Greenpeace: Japan verharmlost Gefahren von Fukushima

Greenpeace: Japan verharmlost Gefahren von Fukushima

BERLIN (dpa). Die Umweltschutzorganisation Greenpeace hat der japanischen Regierung vorgeworfen, die Gefahren in Fukushima zu verharmlosen.

Der Atomenergieexperte der Organisation, Heinz Smital, sagte der Nachrichtenagentur dpa am Freitag, mit der Erklärung, die Atomruine sei sicher, gehe es Tokio darum, die Bevölkerung zu beruhigen.

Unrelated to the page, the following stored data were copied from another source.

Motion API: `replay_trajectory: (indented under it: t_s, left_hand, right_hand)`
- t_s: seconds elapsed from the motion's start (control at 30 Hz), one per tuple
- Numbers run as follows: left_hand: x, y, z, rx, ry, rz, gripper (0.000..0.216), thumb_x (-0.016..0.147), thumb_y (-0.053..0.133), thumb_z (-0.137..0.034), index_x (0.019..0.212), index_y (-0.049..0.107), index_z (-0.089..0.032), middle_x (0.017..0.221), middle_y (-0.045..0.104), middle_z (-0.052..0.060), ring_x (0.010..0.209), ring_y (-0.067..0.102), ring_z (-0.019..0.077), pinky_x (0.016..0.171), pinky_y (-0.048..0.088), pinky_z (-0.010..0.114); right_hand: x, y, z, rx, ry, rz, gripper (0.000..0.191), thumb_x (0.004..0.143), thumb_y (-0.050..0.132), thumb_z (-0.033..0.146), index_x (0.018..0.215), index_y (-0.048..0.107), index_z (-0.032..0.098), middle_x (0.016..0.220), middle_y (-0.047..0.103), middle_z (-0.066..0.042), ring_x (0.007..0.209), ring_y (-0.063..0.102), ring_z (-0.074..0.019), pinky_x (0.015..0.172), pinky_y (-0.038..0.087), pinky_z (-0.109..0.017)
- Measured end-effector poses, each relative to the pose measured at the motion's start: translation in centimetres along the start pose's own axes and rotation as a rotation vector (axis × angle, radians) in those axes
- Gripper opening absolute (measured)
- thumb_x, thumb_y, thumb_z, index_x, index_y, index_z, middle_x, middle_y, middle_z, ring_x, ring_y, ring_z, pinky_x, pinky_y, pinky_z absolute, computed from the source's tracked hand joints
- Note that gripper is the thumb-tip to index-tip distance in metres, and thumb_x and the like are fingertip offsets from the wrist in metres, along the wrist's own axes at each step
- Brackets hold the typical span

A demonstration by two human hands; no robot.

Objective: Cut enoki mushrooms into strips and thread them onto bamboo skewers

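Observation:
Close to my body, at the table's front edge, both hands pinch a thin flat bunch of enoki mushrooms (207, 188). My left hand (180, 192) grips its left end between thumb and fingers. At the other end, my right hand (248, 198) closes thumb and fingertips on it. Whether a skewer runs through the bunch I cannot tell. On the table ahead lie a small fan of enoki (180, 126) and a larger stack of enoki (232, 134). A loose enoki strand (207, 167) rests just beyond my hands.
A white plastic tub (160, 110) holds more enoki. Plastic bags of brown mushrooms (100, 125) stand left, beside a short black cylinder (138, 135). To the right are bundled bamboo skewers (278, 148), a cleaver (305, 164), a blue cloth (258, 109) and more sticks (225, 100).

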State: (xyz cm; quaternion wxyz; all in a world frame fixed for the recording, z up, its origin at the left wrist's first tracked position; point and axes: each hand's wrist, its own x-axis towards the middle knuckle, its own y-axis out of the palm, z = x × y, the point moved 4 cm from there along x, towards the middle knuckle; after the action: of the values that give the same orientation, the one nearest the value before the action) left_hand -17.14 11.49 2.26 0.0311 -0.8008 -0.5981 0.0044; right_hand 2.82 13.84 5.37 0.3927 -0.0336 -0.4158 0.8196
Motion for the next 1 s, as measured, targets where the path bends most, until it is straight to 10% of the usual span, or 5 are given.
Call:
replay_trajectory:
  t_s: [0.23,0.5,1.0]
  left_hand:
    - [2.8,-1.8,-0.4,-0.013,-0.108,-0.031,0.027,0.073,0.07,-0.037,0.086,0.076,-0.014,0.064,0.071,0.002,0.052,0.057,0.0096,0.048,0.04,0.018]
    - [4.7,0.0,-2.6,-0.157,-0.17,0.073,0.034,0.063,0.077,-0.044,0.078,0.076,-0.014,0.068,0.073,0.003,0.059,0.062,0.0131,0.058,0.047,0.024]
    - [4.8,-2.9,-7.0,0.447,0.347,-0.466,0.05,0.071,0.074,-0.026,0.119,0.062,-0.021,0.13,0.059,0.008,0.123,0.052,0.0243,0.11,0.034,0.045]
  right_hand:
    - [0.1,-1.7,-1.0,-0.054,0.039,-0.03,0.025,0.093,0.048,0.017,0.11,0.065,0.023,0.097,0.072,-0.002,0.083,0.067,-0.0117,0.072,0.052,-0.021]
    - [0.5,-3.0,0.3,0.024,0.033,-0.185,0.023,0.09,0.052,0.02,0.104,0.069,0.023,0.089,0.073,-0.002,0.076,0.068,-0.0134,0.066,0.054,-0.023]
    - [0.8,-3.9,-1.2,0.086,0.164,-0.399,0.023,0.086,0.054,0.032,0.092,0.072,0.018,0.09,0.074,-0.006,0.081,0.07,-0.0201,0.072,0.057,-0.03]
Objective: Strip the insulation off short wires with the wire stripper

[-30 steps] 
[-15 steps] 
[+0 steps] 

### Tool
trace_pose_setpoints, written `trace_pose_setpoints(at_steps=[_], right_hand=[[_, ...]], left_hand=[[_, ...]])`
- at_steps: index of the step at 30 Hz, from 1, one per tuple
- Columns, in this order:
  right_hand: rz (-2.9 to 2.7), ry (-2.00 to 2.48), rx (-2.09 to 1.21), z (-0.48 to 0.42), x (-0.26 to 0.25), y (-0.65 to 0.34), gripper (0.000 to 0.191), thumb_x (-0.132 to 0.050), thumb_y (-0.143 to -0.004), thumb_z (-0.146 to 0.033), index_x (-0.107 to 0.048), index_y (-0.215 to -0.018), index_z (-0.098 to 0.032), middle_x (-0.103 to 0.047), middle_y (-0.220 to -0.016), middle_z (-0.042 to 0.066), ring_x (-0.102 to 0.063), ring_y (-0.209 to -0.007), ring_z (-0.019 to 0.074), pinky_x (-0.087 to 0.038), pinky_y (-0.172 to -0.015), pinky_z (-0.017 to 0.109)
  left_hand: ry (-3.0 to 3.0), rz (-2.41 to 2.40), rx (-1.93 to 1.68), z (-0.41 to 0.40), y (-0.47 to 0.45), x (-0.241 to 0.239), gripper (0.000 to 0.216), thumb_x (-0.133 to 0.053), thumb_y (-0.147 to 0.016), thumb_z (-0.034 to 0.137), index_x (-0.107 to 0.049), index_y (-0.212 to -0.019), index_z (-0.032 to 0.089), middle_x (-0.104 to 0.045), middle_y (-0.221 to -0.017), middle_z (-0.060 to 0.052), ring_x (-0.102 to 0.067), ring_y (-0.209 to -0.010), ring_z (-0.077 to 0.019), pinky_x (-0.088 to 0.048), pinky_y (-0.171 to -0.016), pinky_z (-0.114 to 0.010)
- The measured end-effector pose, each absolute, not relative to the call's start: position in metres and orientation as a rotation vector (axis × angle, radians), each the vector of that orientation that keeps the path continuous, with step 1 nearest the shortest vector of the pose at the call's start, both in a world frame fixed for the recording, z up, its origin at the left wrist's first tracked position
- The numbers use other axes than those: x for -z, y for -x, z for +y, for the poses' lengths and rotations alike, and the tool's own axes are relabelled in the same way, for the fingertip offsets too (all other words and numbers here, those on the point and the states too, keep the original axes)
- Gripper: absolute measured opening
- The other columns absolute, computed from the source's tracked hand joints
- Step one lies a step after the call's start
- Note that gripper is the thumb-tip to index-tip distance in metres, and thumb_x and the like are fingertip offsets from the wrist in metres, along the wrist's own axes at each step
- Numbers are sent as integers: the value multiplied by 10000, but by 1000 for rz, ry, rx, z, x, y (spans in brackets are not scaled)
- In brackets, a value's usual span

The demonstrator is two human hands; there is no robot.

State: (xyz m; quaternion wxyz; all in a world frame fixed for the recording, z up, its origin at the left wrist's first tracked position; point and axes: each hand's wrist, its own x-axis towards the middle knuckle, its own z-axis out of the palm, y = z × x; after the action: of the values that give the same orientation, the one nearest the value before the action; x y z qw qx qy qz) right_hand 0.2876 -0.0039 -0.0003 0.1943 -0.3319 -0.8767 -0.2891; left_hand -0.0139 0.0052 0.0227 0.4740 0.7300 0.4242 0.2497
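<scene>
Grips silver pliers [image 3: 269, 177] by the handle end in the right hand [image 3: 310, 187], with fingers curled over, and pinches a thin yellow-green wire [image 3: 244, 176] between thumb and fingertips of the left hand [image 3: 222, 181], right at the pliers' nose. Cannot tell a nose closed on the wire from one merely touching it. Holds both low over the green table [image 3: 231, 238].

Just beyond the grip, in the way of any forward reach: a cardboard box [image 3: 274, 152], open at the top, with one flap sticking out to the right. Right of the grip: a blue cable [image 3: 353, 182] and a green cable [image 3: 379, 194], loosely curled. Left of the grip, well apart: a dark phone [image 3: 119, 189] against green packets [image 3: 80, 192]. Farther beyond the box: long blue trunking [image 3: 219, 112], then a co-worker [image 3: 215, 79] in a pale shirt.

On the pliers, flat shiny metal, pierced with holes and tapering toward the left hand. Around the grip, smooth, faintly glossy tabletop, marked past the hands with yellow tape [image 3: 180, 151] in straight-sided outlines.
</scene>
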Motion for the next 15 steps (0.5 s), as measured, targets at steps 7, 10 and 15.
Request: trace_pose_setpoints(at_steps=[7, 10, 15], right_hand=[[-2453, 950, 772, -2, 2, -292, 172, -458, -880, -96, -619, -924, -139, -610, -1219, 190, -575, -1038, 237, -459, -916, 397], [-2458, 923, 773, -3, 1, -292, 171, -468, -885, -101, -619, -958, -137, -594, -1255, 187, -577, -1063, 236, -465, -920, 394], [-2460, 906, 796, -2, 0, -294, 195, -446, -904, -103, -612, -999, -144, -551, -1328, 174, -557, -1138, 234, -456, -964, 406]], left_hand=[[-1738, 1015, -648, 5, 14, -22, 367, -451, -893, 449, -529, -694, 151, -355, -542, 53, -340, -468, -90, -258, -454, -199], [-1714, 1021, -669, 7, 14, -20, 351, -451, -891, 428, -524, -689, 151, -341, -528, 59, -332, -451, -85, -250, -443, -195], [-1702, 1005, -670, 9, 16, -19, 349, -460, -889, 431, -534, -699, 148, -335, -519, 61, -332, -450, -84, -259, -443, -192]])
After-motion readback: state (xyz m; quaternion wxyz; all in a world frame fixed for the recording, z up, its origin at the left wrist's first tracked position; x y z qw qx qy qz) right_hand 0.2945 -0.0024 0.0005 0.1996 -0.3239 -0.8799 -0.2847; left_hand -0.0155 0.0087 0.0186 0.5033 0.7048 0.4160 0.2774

"Tatsächlich wird man noch Jahrzehnte mit Problemen von dieser Anlage zu kämpfen haben. Die Gebiete werden noch über Jahrzehnte radioaktiv kontaminiert sein."

Neun Monate nach dem GAU von Fukushima hatte die japanische Regierung erklärt, die Reaktoren in Fukushima Daiichi seien in einer Kaltabschaltung ("cold shutdown") unter Kontrolle gebracht worden.

Brennstoff vielleicht schon im Grundwasser

Von einem "cold shutdown" könne keine Rede sein, sagte Smital. So etwas beziehe sich immer auf eine intakte Anlage.

"In Fukushima weiß man ja nicht einmal, in welchem Zustand und an welchem Ort sich genau der geschmolzene Kernbrennstoff befindet."

Vielleicht habe der sich so tief durchgefressen, dass er bereits den Reaktordruckbehälter verlassen und das Grundwasser erreicht habe. "Es sind viele Fragen offen, die einem cold shutdown widersprechen."